Samsung Galaxy S7 Hands-On: Refined as Hell

By Aatif Sulleyman on at

Other than Apple’s traditional September launch, Samsung’s Unpacked event at MWC is the biggest entry in the technology calendar. We seriously love routine, don’t we? As expected, the big, Samsung-branded hat has plopped out the Galaxy S7 and Galaxy S7 Edge, the South Korean firm’s latest flagship handsets. As expected, they look a lot like their predecessors, and as usual, we’re expecting them to go down a treat with consumers.

It’s always a little disappointing to see a company stick with the previous year’s design blueprint, but in all honesty, we don’t blame Samsung one bit. Unlike the HTC One M9, the Galaxy S6 still looks as fresh as ever, and the S7s are quite simply stunning. For me, the best-looking phones on the market. Comfortably.

The only flaw I've managed to pick out is a lack of fingerprint-resistance. Greasy marks show up all over the place when you handle the phones, requiring a great deal of subsequent cloth-rubbing.

On the S7, the volume buttons lie on the left-hand edge, with the power key on the opposite side. It's a case of vice versa for the Edge. Both phones feature a bottom-mounted speaker, headphone jack and charging port, as well as a top-mounted SD card slot. Yes, it's made its grand return!

The two mobiles are also IP68-rated, so you can leave them to soak in up to 1.5m of fresh water (not salt water) for up to half an hour, before needing to worry about them drowning. Another plus point is battery capacity. The S7 holds a 3,000mAh battery, while it's taller sibling uses a 3,600mAh number. On paper at least, this bodes well.

Despite the Edge's curve, I prefer the regular model, because it's a little smaller. With a 5.1-inch, 2,560 x 1,440 Super AMOLED display, it proves that good things don't have to come in phablet-sized packages. It's easy to use with one hand, and I like that.

The 5.5-inch S7 Edge isn't massive, but it's definitely built primarily for two-handed use. While the Edge panel makes it easier for you to browse features like contacts, news and a selection of apps one-handed, once you actually select something you'd like to explore further, you'll need to free up your other hand again.

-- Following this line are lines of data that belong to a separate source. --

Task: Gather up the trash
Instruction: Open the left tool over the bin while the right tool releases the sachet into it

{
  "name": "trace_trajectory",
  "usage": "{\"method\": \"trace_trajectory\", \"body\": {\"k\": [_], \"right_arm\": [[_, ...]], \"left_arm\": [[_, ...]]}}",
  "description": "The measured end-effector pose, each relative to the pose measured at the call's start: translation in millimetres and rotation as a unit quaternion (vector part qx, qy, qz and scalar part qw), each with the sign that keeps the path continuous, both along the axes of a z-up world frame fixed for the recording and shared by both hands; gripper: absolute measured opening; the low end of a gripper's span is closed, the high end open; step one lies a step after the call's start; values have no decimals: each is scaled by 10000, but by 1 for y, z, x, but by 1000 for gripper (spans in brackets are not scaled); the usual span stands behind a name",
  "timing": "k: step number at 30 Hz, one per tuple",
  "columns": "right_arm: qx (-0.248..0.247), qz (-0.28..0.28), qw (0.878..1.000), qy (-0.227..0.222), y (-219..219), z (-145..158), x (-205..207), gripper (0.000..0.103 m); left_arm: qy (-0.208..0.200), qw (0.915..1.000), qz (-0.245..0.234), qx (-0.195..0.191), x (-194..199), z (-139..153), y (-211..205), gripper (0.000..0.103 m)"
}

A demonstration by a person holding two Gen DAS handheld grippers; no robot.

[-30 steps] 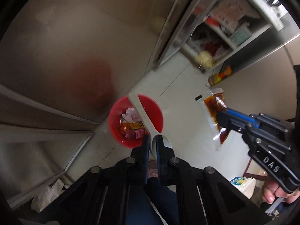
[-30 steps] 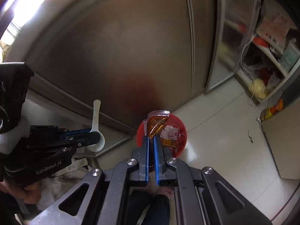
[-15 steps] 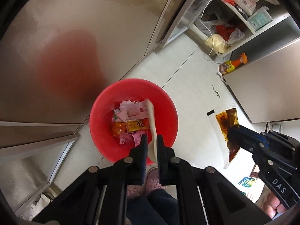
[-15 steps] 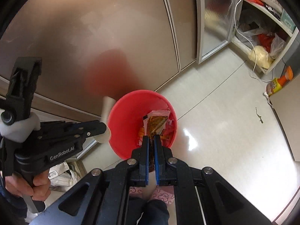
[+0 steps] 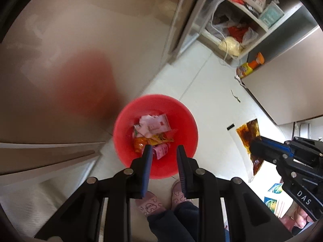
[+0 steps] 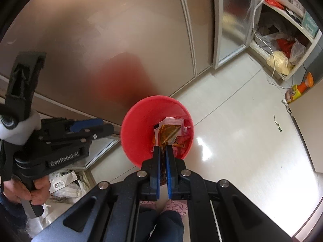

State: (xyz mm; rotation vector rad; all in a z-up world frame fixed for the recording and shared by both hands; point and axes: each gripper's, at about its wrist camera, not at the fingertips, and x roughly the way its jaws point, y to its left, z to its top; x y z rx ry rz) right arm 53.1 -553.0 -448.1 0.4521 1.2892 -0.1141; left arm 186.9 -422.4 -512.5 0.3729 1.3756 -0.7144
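Note:
A red bin (image 5: 155, 109) stands on the pale floor, holding several pink and orange wrappers (image 5: 154, 124). My left gripper (image 5: 164, 151) hovers above the bin's near side, open and empty. My right gripper (image 6: 163, 151) is shut on a clear sauce packet (image 6: 168, 134) stained brown, held over the red bin (image 6: 139, 125). The right gripper (image 5: 252, 146) and its packet (image 5: 249, 131) show at the right of the left wrist view, beside the bin. The left gripper (image 6: 112, 128) shows at the left of the right wrist view.
Brown cabinet doors (image 5: 70, 50) rise behind the bin. An open shelf (image 5: 238, 34) with bags stands at the upper right, an orange-capped bottle (image 5: 250, 66) on the floor by it. My slippered feet (image 5: 149, 201) stand just before the bin. White bags (image 6: 64, 183) lie at the lower left.
My left gripper opened and the white plastic spoon it held is gone from its jaws. Both grippers came down closer to the red bin.

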Motion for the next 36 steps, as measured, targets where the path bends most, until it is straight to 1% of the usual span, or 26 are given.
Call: {"method": "trace_trajectory", "body": {"k": [2, 3, 5, 6, 7, 9, 13, 16, 19, 25, 28, 29, 30, 31, 32, 33, 36], "right_arm": [[6, 108, 9999, -51, 3, 3, 2, 4], [24, 156, 9998, -73, 4, 0, 3, 4], [60, 283, 9995, -118, 7, 0, 8, 4], [43, 353, 9993, -137, 10, -1, 10, 4], [35, 432, 9989, -153, 12, -3, 14, 4], [3, 549, 9984, -139, 17, -9, 20, 4], [21, 758, 9970, -129, 21, -20, 29, 4], [44, 935, 9956, -94, 22, -27, 33, 5], [60, 1035, 9946, -6, 21, -30, 37, 5], [76, 1140, 9934, 35, 22, -32, 41, 6], [1, 1137, 9935, 54, 24, -33, 44, 7], [-45, 1135, 9935, 63, 26, -32, 45, 12], [-72, 1137, 9935, 77, 26, -32, 46, 28], [-102, 1132, 9935, 86, 26, -32, 47, 42], [-107, 1120, 9936, 84, 25, -31, 47, 67], [-157, 1091, 9939, 50, 25, -29, 46, 70], [-270, 1030, 9943, 51, 28, -25, 42, 70]], "left_arm": [[-108, 9999, 36, -20, 2, 6, 7, 30], [-159, 9999, 55, -30, 3, 8, 11, 36], [-267, 9996, 105, -38, 4, 9, 18, 41], [-334, 9993, 143, 5, 5, 9, 22, 50], [-378, 9991, 185, 73, 6, 8, 25, 65], [-393, 9989, 196, 191, 9, 5, 29, 79], [-562, 9975, 188, 383, 11, -2, 36, 85], [-657, 9961, 206, 559, 13, -9, 38, 86], [-611, 9963, 252, 554, 17, -14, 42, 87], [-543, 9966, 280, 553, 25, -21, 48, 87], [-535, 9966, 263, 570, 26, -22, 46, 87], [-531, 9966, 257, 569, 26, -21, 46, 87], [-523, 9967, 263, 563, 26, -21, 46, 87], [-521, 9967, 257, 567, 27, -21, 45, 87], [-549, 9964, 255, 595, 25, -20, 44, 87], [-585, 9960, 235, 628, 24, -19, 43, 87], [-609, 9962, 190, 592, 21, -13, 43, 87]]}}
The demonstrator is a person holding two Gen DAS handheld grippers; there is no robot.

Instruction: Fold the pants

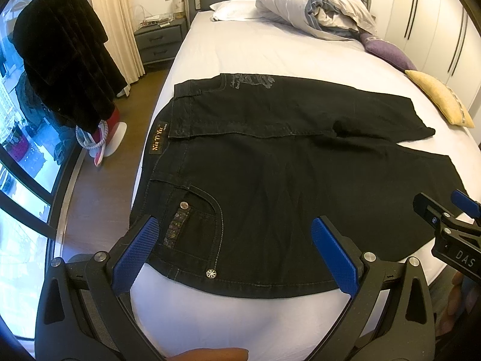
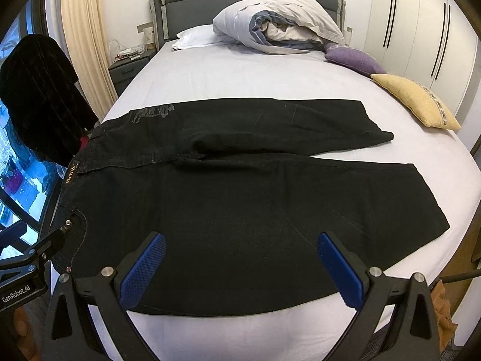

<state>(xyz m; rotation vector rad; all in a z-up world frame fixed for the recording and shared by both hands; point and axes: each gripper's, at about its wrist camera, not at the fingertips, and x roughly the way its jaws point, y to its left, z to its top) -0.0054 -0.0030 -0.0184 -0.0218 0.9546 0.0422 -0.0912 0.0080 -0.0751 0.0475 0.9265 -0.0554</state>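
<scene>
Black pants (image 1: 270,162) lie flat across the foot of the bed, waistband at the left, both legs running right and spread apart; they also show in the right wrist view (image 2: 240,198). My left gripper (image 1: 234,234) is open and empty, hovering over the near hip and front pocket (image 1: 195,225). My right gripper (image 2: 240,249) is open and empty, over the near leg's front edge. The right gripper also shows at the right edge of the left wrist view (image 1: 442,207).
The bed (image 1: 255,51) has a white sheet, a bundled duvet (image 1: 318,6) and pillow at the head, and a purple cushion (image 2: 354,60) and a yellow cushion (image 2: 415,102) on the right. A dark garment (image 1: 63,60) hangs on a stand left of the bed, by a nightstand (image 1: 159,39).
</scene>
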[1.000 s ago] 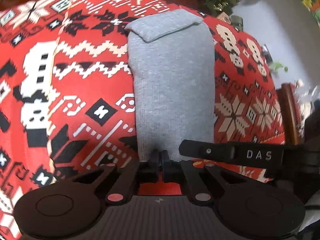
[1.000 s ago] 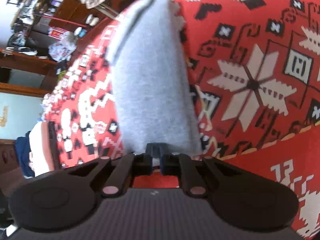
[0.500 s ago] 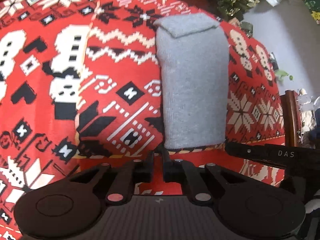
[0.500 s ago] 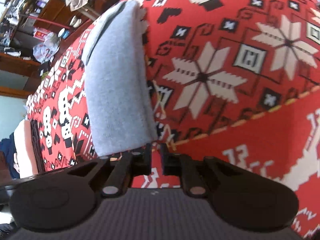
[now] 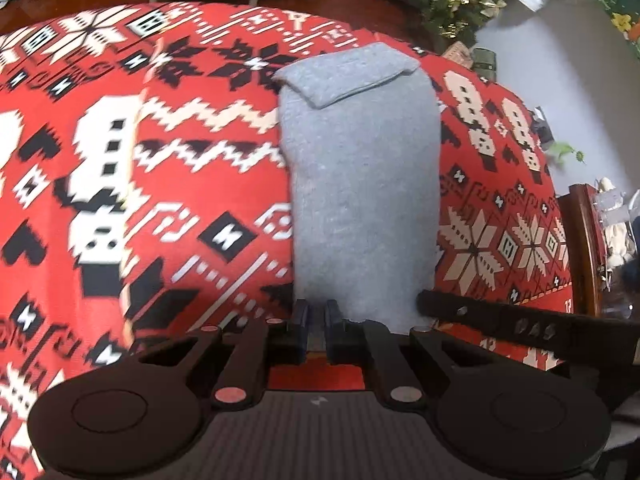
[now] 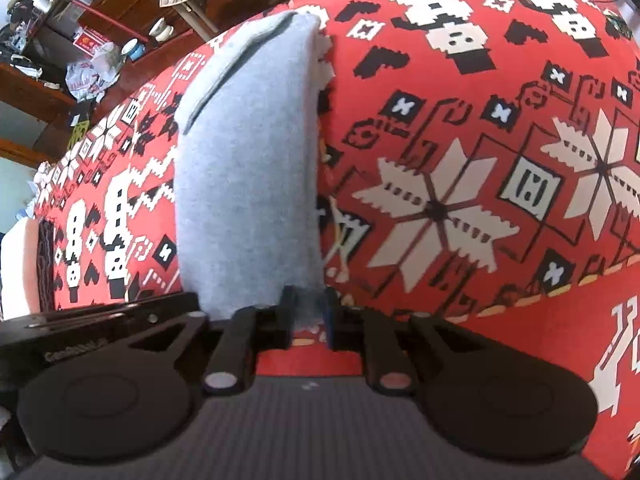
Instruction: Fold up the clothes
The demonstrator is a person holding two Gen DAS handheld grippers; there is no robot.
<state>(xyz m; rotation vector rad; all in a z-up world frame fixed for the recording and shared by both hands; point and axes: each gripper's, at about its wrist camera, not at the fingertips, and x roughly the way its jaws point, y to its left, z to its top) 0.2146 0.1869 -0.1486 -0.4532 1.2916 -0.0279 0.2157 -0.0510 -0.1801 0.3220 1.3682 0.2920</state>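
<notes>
The left gripper (image 5: 316, 322) pinches the near left corner of the folded grey garment (image 5: 362, 200), its jaws almost together with a thin edge of grey cloth showing between them. The right gripper (image 6: 308, 312) sits at the garment's (image 6: 248, 184) near right corner with its jaws opening; a hazy bit of grey fabric lies in the gap, and the pads no longer seem to press on it. In the left wrist view the right gripper's black body (image 5: 520, 328) reaches in from the right, just beside the cloth's near edge. The garment lies as a long narrow strip running away from both grippers, flat on the red patterned tablecloth (image 5: 160, 184) that covers the desk, with a small flap (image 5: 348, 72) turned over at its far end. Beyond the desk's far edge stand a dark wooden floor and cluttered shelves (image 6: 60, 20), and decorated greenery (image 5: 464, 0) shows to the right.
</notes>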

In terms of screen quality, in both cases it's stunning. Images are razor sharp, colours slap you around the eyeballs and viewing angles look good too. Samsung's decided to make the handsets' displays always-on too, so you don't need to prod the power or home buttons to view quick snippets of info like the time, battery life or calendar.

I've saved the big one until last. It's safe to say that Samsung's pretty proud of its camera work. Though the main sensor has dropped from a 16-megapixel to a 12-megapixel affair, Samsung says it allows in more light, which lets you capture better images, especially in the dark. Even in the harshly-lit testing room, it was pretty straightforward to see that the company's done a stellar job. It focuses quickly and accurately, with both colours and detail looking mighty, mighty impressive.

All in all, a damn good job. The S7 and S7 Edge each represent a step up from last year's models, and Samsung's definitely paid attention to its customers' feedback, fine-tuning pretty much everything it needed to. However, there isn't a great deal about the two new phones that you could describe as surprising or exciting, and that was our biggest fear coming into today. Still, I'd be telling porkies if I said I didn't want one.